The data and lived experience both say this.

Application Strategy: What Actually Changes for MD vs DO in These Fields

Let us strip this down to actionable differences.

1. Number of Programs to Apply To

US MDs in these specialties can often “underappply” and still be safe. DOs usually cannot.

Typical patterns I see work:

  • MD targeting FM/Peds/Psych with average scores: 20–40 programs and 10–15 interviews often sufficient.
  • DO with similar metrics: 40–70 programs is safer, especially for IM and Psych, and 60–80 if they are weak on Step or have red flags.

2. USMLE Step 2 CK for DOs

Statistically, the single biggest lever for DOs is this:

  • Take USMLE Step 2 CK and score competitively.

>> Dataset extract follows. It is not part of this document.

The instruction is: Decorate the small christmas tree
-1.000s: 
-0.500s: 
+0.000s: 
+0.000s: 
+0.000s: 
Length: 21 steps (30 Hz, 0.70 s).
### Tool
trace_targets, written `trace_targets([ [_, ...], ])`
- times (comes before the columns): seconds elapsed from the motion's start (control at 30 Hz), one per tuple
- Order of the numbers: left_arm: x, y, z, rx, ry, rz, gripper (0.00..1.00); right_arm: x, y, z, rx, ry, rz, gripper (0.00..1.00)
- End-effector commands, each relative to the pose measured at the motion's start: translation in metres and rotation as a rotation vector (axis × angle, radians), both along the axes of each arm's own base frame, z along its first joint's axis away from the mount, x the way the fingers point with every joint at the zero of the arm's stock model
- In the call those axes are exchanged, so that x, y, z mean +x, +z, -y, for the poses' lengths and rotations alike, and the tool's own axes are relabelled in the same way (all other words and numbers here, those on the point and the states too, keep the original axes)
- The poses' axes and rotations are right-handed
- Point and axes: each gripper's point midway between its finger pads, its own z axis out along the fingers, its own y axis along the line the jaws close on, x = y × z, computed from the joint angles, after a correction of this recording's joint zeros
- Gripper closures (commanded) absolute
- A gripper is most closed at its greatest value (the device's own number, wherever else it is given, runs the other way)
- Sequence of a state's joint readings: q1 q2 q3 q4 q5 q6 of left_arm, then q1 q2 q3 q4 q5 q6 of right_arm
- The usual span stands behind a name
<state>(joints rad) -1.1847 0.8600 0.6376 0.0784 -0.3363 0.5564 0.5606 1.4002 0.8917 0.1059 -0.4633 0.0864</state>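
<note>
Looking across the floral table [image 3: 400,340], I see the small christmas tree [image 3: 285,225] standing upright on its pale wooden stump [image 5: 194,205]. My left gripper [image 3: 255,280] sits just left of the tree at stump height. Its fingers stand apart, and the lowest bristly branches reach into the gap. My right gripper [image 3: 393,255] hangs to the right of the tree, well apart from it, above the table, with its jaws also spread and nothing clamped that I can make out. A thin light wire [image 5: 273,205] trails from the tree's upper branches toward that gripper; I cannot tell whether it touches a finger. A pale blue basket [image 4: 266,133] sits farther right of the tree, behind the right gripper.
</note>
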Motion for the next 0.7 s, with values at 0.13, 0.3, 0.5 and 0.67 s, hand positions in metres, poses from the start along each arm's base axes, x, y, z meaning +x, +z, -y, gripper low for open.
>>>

If a DO tells me they want Neurology, Pathology, PM&R, or even a more academic IM or Psych program, and they are planning COMLEX-only, the risk goes up sharply.

With USMLE Step 2 CK:

  • You move out of the “we do not understand COMLEX conversions” pile and into direct comparison.
  • Programs with silent USMLE requirements (not posted anywhere) now look at your file instead of bypassing it.

Without it:

  • You are functionally locked out of a measurable slice of programs that might otherwise have taken you.

3. Program Targeting

For DOs, the data says you should systematically:

  • Identify programs with a history of DO residents (look at current resident lists).
  • Prioritize regions with strong osteopathic networks (Midwest, some parts of Northeast, certain community systems in the South).
  • Deprioritize the hyper-elite university programs unless your metrics are genuinely high.

MDs have more freedom to “swing higher” even in these least competitive fields.

4. Backup Planning Within the Least Competitive Cluster

A rational DO strategy often involves:

  • Primary target: Psych, PM&R, or mid-tier IM
  • Backup: Family Medicine (applied to in parallel, not as a “March panic” after SOAP)

The data supports using FM as the statistical safety net, especially if your board trend is mediocre.

MDs can often safely use IM as their practical floor. DOs cannot always.

Visualizing the Risk Gap

To make this concrete, imagine two applicants.

  • US MD, Step 2 CK 228, no red flags, decent clinical evals, average research.
  • US DO, Step 2 CK 228, same overall profile, plus COMLEX Level 2 in an equivalent percentile.

They both apply to 40 IM programs and 20 FM programs.

Probabilistic reality:

  • The MD is highly likely to match in IM, often at a mid-tier or even decently strong academic community program. FM serves as a backup but may not be needed.
  • The DO will probably still match, but there is a nontrivial chance that they get mostly FM interviews, fewer IM looks, and end up matching FM even if they listed IM as first choice.

On paper, identical. In committee behavior, not identical.

Key Takeaways

  1. “Least competitive” does not equal “no disadvantage.” US DOs still have slightly lower match rates and systematically lower access to top-tier programs in FM, IM, Peds, Psych, Neuro, Path, and PM&R compared with US MDs of similar academic strength.

  2. The biggest controllable lever for DOs is USMLE Step 2 CK. Without it, program filters and uncertainty about COMLEX score conversion translate directly into fewer interviews and a narrower list of residencies, even in “easy” fields.